Pavyonlara geçmeden önce, Arsenale’in eski tersanesinde yükselen altı dev elden bahsetmek zorundayız. Lorenzo Quinn’in “Köprüler Kurmak” heykeli… Devasa reçine elyafı sanat eseri, iklim değişikliğiyle savaşmak için “birlikte çalışmamız” gerektiğini belirten politik liderlere hatırlatma olarak yükseliyor. “Herkesin heykellerimle ilişki kurmasını istiyorum” diyor, Lorenzo Quinn “Eller tanıdık figürler elbette, ama aynı zamanda dünya çapında da geçerli, sansür meselesini, ırk ve cinsiyet unsurunu ortadan kaldırmak ve herkesle iletişim kurmak istiyorsam, evrensel bir dil kullanmak zorundayım. ”Her bir çift el insan değerinden birini (dostluk, bilgelik, yardım, umut, inanç ve sevgi) temsil etmek için tasarlandı — kutlaması duvarlar ve bariyerler kurmak yerine bağlantılar kurmanın bir nevi kutlaması için.

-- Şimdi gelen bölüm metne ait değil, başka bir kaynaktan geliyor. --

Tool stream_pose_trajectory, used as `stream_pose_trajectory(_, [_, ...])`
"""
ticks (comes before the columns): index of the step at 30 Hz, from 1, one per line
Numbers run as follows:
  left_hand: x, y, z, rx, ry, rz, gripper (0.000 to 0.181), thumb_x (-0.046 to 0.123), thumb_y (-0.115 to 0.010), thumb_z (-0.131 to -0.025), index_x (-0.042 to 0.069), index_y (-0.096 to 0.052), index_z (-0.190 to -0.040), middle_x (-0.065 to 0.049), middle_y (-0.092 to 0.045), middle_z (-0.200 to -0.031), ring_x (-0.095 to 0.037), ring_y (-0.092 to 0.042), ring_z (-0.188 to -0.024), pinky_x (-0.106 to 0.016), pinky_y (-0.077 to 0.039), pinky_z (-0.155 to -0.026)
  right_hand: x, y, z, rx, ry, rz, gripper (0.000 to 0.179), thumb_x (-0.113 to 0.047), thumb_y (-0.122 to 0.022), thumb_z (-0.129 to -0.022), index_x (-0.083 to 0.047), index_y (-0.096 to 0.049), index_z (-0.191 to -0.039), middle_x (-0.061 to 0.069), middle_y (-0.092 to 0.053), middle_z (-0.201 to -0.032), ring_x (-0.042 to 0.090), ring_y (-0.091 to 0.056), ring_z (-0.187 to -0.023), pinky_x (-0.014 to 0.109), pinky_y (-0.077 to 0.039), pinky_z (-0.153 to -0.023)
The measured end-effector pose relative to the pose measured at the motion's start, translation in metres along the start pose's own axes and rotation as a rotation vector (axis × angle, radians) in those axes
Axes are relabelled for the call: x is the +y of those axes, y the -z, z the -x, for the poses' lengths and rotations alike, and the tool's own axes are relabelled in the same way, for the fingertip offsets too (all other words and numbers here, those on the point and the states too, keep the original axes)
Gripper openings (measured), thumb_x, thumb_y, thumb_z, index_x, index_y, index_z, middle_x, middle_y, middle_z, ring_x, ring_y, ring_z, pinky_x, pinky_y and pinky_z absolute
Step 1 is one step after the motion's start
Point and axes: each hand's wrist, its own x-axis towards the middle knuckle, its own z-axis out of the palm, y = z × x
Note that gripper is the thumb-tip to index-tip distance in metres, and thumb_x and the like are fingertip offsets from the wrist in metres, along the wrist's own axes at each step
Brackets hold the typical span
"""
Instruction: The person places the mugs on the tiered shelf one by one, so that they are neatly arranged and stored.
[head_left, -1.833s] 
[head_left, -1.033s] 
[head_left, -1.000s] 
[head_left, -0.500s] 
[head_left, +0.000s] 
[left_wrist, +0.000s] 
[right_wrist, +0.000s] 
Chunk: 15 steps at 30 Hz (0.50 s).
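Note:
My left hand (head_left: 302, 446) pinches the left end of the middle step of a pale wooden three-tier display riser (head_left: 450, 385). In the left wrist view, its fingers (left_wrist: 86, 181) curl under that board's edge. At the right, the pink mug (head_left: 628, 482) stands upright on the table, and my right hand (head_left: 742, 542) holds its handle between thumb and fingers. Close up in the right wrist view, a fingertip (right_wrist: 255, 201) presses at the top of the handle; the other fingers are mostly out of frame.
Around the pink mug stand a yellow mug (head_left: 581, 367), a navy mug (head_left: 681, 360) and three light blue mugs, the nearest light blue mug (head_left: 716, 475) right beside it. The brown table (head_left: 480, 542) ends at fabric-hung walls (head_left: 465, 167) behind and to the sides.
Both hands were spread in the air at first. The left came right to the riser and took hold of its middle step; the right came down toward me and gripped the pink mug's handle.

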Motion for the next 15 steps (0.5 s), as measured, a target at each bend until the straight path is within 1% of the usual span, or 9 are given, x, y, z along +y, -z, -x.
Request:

Shoplifter – Iceland Pavilion
Sanatçı Shoplifter namı diğer Hrafnhildur Arnardóttir, Björk ile yaptığı işbirlikleri ile tanınıyor (Medúlla albüm kapağı tasarlamıştı), ancak aynı zamanda muazzam, kürklü sentetik saç montajları yapmasıyla da ünlü. Ziyaretçiler tavandan sarkan tüylü buz sarkıtlarına sarılmaya teşvik edildiğinden, “Sanat eserlerine dokunmak yasaktır” kuralını da çiğniyor. Sanatçı bir depoyu, ziyaretçileri ilkel benlikleriyle yeniden bağlantı kurmasına yardımcı olması adına dev bir psychedelic tüylü mağaraya dönüştürdü. Arnardóttir, verdiği bir demeçte, “İzleyiciyi kucaklayacak tamamen sarmalayan bir alan yaratmak istedim” dedi. “Adeta Tersine çevrilmiş bir hayvan kürkü gibi, bir canavarın karnına girmek gibi bir şey bu.”

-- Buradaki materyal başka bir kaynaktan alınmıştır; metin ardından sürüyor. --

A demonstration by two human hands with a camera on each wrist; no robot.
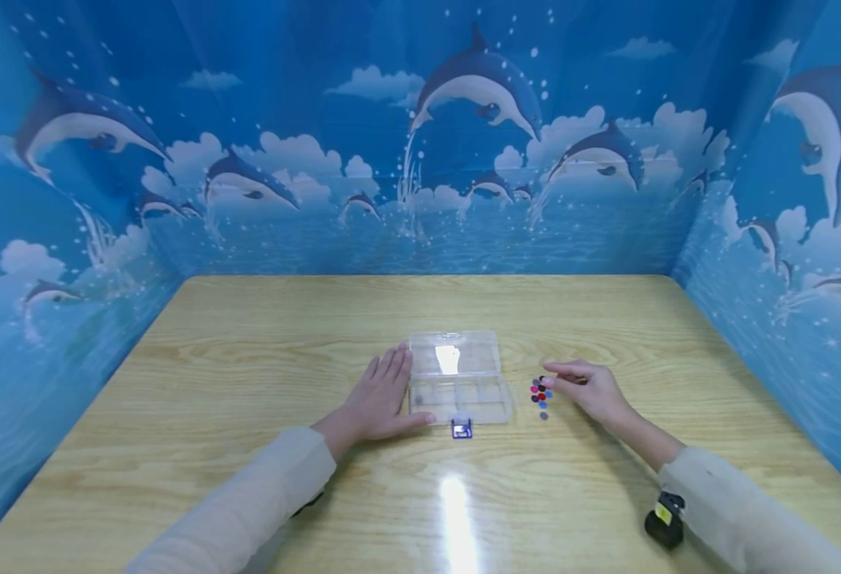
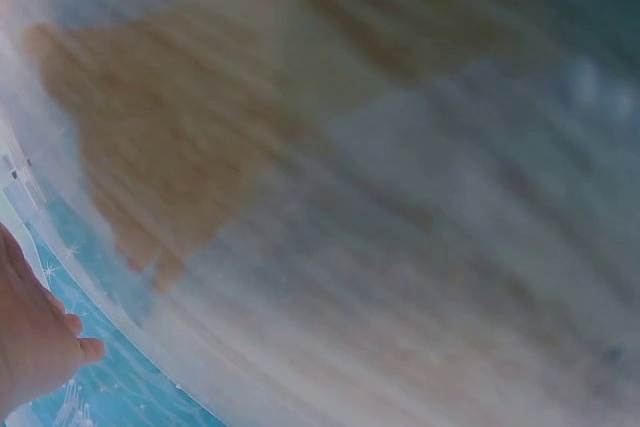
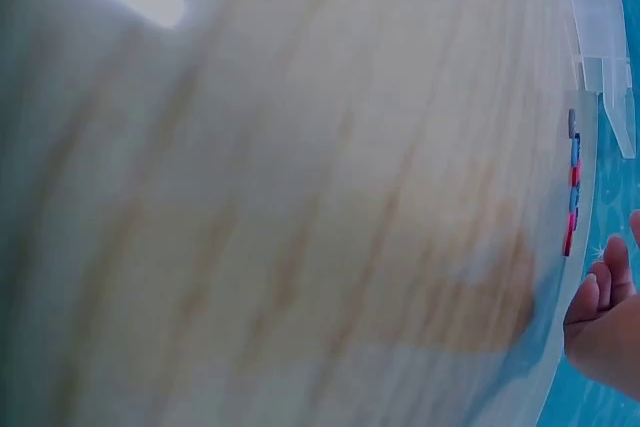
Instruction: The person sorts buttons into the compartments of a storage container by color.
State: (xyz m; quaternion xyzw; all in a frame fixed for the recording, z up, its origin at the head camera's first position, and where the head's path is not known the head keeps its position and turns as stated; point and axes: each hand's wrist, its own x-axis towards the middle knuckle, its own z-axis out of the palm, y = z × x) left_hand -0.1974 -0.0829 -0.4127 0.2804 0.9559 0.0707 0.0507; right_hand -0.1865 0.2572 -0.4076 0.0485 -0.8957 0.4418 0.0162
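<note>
A clear plastic compartment box [image 1: 456, 399] lies on the table with its lid [image 1: 430, 351] folded back and a blue-and-white latch [image 1: 461, 429] at its front. Against the box's left side my left hand [image 1: 380, 399] rests with straight fingers, the thumb along the front edge. To the right of the box is a small cluster of button-like discs [image 1: 542, 397] in red, blue, black, grey and pink. My right hand [image 1: 595, 392] reaches over the cluster's far end, thumb and forefinger apart. In the right wrist view the discs [image 3: 573, 177] line up beyond the tabletop, near the curled other fingers.
The wood-grain table [image 1: 284, 319] is enclosed by a blue dolphin-print curtain [image 1: 320, 159] at the back and sides. A black wrist device [image 1: 666, 522] hangs at the right sleeve. Light reflects off the table [image 1: 535, 510] in front.
</note>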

Deep See Blue Surrounding You – France Pavilion
Fransız Pavyonu projesi için Laure Prouvost, kim olduğumuzu, nereden geldiğimizi ve nereye gittiğimizi sorgulayan likit ve dokunaçlı bir ortam hayal etti. Ütopya ve gerçeküstücülükle kaplanmış olan proje, hem somut hem de hayali olan, başka bir yerde ideal olana doğru kaçan bir yolculuğu açıklıyor. Sergi, burada iç içe geçmiş, farklı şekillerde açığa çıkmış gerçeklikleri birbiri içerisinde eritmeye davet edip, bağlılık ve tutarsızlıklardan oluşan akıcı ve küreselleşmiş bir dünyanın temsiline meydan okuyor.

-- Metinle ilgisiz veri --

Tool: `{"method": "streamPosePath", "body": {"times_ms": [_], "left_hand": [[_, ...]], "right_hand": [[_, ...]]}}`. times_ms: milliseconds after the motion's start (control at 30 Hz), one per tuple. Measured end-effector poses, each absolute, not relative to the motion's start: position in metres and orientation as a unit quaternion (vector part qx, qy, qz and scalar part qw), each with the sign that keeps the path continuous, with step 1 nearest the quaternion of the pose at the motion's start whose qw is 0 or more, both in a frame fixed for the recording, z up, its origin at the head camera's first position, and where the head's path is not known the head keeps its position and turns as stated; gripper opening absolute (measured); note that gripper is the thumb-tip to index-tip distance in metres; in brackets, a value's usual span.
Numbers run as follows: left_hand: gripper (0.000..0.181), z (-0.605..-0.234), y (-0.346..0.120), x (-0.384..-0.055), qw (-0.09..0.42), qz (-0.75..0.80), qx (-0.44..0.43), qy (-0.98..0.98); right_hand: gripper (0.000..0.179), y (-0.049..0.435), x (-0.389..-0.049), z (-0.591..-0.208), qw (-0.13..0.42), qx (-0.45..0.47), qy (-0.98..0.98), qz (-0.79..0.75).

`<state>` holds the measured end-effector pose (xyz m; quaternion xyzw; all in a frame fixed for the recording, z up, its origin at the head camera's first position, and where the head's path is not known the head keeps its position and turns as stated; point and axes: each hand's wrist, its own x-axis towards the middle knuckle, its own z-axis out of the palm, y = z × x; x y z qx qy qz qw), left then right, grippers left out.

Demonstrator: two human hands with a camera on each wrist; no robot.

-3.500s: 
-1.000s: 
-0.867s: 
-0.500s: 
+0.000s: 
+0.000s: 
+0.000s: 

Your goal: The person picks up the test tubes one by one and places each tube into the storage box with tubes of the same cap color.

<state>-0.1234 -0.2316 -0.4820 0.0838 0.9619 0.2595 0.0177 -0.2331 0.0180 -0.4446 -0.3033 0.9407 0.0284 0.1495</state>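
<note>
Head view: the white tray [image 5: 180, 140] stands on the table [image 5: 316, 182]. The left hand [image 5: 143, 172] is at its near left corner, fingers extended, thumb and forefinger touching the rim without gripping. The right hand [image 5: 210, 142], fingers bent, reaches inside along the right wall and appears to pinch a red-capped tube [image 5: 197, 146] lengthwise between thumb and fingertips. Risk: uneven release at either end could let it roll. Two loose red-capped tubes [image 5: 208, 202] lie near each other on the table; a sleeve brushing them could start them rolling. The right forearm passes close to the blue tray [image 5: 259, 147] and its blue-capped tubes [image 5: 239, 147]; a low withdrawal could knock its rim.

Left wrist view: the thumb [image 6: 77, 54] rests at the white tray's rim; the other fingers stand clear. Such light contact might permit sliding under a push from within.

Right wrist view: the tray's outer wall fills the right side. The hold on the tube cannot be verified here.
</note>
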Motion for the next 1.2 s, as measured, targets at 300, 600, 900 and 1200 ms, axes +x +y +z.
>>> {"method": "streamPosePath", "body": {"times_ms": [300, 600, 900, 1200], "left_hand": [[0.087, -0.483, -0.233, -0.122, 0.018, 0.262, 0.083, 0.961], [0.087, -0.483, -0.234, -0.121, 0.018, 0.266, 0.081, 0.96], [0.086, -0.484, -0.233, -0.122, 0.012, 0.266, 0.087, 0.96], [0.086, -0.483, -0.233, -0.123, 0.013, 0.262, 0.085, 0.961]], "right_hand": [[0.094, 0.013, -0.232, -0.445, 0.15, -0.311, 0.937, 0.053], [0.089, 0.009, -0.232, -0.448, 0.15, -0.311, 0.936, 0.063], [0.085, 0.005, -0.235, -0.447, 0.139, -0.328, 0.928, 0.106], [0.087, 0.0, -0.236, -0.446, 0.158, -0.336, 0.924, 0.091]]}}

We, Elsewhere – Turkey Pavilion
‘Biz, Başka Yerde’, eserlerinde bireyin beden hareketlerinin, onun ruhunu ve davranışını nasıl şekillendirdiğini inceleyen sanatçı İnci Eviner’in sanat pratiğine dayalı mimari bir kurulum. Sanatçının önceki eserlerinde olduğu gibi Biz, Başka Yerde’nin de başlangıcını ve bel kemiğini oluşturan unsurlar çizimler. Kolektif yer değiştirmelerin bir sonucu olarak kendimiz için yarattığımız alanların ve kendini buralarda bulan insanların nasıl tepki verdiğini ve birbirleriyle etkileşimini araştırıyor bir nevi. Yeniden yapılandırılmış nesneler ve Eviner tarafından hazırlanan karakterler eksik, silinmiş ve başka bir yerde olanı arama duygusunu uyandırırken, bu sahnede desen, video, ses, performans ve obje gibi farklı elementlerin bir araya gelişinin etkisi görülüyor. Ziyaretçiler, geçirgenliği sergileyen, duvarlardaki kesikler ve çatlaklar üzerinden görülebilen alanın rampaları, avluları ve kenarları boyunca yürümeye davet ediliyor. Alman siyaset bilimci Hannah Arendt’in 1943 yılında kaleme aldığı ‘Biz Mülteciler’ adlı metinde bahsettiği mücadelelere dair bir anlatı da sergide yer alıyor.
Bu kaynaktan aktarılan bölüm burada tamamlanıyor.